### Exercise
Write how many lines in the records below include the string "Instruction". No other text should be given.

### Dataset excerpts
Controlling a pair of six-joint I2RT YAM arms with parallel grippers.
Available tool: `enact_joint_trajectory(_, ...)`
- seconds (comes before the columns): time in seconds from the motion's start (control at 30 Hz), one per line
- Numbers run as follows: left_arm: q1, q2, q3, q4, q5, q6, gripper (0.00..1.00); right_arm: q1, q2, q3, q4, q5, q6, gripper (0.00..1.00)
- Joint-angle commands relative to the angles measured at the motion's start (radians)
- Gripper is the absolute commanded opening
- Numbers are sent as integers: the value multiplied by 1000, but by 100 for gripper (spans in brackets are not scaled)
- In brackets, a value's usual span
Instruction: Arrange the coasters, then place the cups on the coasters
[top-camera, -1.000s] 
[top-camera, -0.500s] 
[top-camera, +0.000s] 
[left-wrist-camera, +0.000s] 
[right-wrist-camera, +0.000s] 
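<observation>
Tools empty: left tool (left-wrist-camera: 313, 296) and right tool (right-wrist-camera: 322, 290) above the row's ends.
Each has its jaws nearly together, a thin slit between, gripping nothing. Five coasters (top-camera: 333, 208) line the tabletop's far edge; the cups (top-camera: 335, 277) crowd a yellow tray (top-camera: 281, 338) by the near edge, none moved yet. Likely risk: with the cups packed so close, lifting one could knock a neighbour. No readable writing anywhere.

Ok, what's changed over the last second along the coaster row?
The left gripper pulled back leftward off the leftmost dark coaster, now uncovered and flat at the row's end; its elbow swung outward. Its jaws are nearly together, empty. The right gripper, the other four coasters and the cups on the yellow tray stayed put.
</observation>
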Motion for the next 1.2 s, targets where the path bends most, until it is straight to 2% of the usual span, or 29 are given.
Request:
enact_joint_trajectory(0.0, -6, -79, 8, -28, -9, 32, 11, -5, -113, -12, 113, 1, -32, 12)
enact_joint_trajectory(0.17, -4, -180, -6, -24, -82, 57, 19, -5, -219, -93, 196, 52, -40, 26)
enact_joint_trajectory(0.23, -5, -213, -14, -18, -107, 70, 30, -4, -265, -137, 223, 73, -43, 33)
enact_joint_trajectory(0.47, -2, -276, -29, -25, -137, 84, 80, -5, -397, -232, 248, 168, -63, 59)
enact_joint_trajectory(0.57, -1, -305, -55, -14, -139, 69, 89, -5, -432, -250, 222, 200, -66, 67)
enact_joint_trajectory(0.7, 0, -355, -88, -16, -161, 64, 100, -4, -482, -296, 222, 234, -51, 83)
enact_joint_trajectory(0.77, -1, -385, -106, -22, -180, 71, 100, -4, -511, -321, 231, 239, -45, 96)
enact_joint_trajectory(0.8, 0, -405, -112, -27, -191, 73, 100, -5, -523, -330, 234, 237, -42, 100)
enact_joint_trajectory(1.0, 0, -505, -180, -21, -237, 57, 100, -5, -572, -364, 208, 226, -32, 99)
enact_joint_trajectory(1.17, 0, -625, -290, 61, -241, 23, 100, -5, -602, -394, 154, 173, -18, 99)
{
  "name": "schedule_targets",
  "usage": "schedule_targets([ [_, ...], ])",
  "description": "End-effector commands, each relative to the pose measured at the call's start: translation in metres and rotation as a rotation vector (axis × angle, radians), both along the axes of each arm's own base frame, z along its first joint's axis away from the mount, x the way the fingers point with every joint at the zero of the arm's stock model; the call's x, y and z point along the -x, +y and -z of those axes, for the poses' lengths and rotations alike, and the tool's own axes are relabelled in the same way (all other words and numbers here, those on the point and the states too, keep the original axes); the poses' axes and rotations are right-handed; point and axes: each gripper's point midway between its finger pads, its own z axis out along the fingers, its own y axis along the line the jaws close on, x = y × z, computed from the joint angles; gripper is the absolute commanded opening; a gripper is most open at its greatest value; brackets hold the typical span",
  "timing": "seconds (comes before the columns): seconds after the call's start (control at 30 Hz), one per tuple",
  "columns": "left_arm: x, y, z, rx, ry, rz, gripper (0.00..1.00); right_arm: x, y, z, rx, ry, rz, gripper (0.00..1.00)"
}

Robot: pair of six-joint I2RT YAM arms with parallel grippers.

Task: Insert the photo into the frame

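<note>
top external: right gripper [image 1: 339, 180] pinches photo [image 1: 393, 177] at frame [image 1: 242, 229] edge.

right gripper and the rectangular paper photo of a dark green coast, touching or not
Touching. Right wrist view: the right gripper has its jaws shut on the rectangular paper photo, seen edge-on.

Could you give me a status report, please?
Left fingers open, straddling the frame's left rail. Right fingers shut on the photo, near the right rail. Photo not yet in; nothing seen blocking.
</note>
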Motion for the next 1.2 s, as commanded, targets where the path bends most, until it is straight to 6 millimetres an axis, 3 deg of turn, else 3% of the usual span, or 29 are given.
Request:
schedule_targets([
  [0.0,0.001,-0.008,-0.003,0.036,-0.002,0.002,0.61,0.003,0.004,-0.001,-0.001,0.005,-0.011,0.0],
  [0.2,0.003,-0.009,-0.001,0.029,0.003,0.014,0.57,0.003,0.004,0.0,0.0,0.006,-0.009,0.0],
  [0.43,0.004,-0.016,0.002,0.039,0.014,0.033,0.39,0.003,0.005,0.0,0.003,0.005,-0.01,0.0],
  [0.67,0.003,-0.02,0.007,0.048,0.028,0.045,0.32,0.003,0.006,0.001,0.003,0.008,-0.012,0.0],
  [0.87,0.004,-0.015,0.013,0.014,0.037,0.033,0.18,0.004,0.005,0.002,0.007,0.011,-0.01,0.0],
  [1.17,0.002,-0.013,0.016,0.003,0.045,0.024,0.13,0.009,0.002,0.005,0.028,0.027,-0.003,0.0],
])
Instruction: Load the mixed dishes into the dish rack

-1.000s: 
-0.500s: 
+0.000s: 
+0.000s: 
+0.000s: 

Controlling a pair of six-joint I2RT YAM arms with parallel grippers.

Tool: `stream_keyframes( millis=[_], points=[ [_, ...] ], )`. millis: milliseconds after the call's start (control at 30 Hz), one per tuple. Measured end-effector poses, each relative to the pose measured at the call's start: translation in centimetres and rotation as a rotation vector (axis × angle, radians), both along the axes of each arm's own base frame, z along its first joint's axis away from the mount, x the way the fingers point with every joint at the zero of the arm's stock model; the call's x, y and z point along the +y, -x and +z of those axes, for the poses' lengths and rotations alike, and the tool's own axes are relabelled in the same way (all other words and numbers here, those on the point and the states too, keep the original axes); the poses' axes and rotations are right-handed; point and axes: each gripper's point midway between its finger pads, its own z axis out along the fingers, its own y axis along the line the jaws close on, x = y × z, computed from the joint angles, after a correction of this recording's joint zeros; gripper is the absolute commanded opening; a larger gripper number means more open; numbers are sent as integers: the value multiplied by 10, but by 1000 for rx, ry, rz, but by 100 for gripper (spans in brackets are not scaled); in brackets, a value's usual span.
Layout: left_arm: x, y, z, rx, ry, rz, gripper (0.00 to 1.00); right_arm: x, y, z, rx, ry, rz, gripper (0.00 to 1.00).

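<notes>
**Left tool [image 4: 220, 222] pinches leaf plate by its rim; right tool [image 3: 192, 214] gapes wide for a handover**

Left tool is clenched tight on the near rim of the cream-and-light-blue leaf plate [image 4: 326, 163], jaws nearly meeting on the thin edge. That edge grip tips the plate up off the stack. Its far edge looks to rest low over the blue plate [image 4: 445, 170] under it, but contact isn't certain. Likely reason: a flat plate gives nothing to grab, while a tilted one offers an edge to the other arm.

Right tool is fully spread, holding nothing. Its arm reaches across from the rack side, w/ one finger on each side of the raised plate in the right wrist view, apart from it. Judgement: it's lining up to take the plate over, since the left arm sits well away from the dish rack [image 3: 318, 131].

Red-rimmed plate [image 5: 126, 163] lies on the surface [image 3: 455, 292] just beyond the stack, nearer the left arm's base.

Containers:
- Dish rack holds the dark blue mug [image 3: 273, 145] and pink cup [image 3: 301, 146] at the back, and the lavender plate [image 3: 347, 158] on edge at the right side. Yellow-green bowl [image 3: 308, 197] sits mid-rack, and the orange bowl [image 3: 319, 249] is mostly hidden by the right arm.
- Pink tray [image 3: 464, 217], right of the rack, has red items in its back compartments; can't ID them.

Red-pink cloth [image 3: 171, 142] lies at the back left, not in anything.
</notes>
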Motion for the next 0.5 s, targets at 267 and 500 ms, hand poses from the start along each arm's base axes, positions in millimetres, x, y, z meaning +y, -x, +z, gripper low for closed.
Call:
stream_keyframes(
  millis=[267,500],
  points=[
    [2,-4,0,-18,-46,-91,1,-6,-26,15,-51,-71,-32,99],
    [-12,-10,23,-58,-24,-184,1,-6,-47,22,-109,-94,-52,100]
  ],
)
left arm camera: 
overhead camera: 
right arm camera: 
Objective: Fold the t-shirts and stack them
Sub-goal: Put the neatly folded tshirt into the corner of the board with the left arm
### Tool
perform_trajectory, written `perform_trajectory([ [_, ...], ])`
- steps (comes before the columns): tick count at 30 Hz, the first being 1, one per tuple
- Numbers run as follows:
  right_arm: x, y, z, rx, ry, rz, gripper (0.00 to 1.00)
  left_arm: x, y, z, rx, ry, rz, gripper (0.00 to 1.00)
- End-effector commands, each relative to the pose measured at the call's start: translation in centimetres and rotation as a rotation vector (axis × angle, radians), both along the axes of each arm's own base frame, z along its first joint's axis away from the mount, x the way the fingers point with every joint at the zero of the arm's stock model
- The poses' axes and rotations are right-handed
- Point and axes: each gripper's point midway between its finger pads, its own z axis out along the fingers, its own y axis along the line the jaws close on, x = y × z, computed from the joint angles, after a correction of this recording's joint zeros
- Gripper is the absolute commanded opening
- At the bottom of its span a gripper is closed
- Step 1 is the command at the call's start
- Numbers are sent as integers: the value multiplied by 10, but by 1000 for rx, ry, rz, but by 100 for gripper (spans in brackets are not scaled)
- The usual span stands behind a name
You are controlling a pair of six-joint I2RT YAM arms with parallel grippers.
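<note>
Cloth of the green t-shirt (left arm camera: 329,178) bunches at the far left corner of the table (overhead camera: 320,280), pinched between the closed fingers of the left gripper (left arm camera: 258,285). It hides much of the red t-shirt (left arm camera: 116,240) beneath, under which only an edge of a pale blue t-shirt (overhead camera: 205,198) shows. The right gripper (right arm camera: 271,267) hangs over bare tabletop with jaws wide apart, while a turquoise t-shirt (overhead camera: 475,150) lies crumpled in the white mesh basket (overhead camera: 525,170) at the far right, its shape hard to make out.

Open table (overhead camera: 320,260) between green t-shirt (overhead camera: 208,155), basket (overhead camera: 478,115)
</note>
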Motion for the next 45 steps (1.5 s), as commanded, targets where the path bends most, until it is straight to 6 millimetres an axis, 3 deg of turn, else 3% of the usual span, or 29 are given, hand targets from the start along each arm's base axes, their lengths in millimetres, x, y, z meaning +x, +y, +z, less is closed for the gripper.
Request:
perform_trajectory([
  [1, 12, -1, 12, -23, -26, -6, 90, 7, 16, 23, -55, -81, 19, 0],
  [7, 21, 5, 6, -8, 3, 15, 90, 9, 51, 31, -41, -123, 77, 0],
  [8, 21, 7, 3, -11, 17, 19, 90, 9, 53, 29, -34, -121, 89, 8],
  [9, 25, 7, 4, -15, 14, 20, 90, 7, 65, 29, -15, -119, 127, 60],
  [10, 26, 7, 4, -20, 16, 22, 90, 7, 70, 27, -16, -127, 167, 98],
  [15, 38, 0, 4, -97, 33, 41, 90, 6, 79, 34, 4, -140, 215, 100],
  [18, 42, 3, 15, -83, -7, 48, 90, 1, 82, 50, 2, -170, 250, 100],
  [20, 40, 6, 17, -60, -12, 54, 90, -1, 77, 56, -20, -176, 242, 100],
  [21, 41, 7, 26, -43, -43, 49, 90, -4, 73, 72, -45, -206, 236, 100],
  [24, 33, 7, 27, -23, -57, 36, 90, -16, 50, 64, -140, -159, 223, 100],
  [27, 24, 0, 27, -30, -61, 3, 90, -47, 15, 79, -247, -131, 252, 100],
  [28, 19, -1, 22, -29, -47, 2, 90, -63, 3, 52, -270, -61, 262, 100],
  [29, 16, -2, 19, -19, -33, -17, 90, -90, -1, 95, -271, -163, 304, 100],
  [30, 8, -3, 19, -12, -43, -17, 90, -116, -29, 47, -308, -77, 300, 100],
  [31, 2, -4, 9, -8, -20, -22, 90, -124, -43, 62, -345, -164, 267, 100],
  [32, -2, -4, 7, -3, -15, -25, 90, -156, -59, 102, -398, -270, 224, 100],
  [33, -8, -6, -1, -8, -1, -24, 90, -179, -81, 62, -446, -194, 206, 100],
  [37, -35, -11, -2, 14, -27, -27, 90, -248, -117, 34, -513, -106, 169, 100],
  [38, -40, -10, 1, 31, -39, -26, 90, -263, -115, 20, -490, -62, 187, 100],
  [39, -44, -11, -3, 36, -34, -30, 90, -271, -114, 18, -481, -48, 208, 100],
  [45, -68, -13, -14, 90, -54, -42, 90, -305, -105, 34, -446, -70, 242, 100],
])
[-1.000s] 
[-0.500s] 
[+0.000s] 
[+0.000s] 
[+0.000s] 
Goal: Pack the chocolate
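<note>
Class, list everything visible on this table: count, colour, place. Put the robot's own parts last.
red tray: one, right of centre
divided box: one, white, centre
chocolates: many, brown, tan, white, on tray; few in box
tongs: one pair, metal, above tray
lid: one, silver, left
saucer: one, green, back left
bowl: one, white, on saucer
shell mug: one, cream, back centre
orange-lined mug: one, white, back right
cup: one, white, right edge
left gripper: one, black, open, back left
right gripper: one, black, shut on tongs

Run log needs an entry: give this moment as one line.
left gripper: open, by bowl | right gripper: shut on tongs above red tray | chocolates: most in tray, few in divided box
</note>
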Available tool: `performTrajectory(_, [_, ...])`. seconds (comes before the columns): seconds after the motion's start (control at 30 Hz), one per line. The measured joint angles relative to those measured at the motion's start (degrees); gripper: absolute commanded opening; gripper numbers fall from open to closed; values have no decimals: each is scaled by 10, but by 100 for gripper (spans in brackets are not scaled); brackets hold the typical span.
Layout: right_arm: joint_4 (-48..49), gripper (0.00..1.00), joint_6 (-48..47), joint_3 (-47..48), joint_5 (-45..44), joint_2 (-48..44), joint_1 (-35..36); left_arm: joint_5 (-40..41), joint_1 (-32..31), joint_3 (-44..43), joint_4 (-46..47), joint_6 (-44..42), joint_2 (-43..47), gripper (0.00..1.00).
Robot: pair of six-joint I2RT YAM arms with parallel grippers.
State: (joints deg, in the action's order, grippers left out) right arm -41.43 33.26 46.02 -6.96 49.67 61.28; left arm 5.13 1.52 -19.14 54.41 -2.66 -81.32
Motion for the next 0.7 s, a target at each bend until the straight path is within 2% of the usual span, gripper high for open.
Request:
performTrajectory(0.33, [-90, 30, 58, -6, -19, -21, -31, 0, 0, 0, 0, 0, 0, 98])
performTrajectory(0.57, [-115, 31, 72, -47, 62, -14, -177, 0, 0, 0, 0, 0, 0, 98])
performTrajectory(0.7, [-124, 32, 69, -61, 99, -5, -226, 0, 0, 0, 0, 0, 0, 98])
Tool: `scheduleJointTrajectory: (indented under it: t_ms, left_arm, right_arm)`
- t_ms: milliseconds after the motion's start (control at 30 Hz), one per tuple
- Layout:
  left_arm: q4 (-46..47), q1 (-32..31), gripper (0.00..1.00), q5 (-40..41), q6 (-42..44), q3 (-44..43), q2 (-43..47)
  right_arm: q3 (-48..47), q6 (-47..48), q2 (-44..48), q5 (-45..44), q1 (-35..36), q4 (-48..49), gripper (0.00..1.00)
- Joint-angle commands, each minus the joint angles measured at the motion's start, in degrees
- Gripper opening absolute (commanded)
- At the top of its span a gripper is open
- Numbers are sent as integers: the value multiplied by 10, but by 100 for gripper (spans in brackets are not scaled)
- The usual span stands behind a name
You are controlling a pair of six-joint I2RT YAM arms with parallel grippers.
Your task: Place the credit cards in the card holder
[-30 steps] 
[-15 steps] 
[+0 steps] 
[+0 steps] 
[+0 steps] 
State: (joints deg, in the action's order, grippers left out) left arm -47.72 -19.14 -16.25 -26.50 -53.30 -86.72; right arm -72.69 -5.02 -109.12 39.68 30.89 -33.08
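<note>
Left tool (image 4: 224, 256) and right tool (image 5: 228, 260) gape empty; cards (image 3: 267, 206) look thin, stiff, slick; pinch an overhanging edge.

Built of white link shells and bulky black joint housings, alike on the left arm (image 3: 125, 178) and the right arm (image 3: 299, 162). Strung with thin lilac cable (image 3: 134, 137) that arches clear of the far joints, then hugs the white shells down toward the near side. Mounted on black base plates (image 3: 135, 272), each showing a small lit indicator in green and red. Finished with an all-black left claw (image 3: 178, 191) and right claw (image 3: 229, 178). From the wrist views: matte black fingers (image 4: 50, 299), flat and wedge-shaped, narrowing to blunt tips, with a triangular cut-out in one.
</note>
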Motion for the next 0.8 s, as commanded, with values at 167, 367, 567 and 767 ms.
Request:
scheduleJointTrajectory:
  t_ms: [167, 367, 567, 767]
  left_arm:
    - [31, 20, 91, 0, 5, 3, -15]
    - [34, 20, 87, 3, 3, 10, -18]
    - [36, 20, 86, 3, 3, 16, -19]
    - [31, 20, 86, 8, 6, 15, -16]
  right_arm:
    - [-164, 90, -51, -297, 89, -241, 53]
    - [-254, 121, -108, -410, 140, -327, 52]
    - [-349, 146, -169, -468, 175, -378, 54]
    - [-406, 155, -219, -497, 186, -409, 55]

### The completed task
2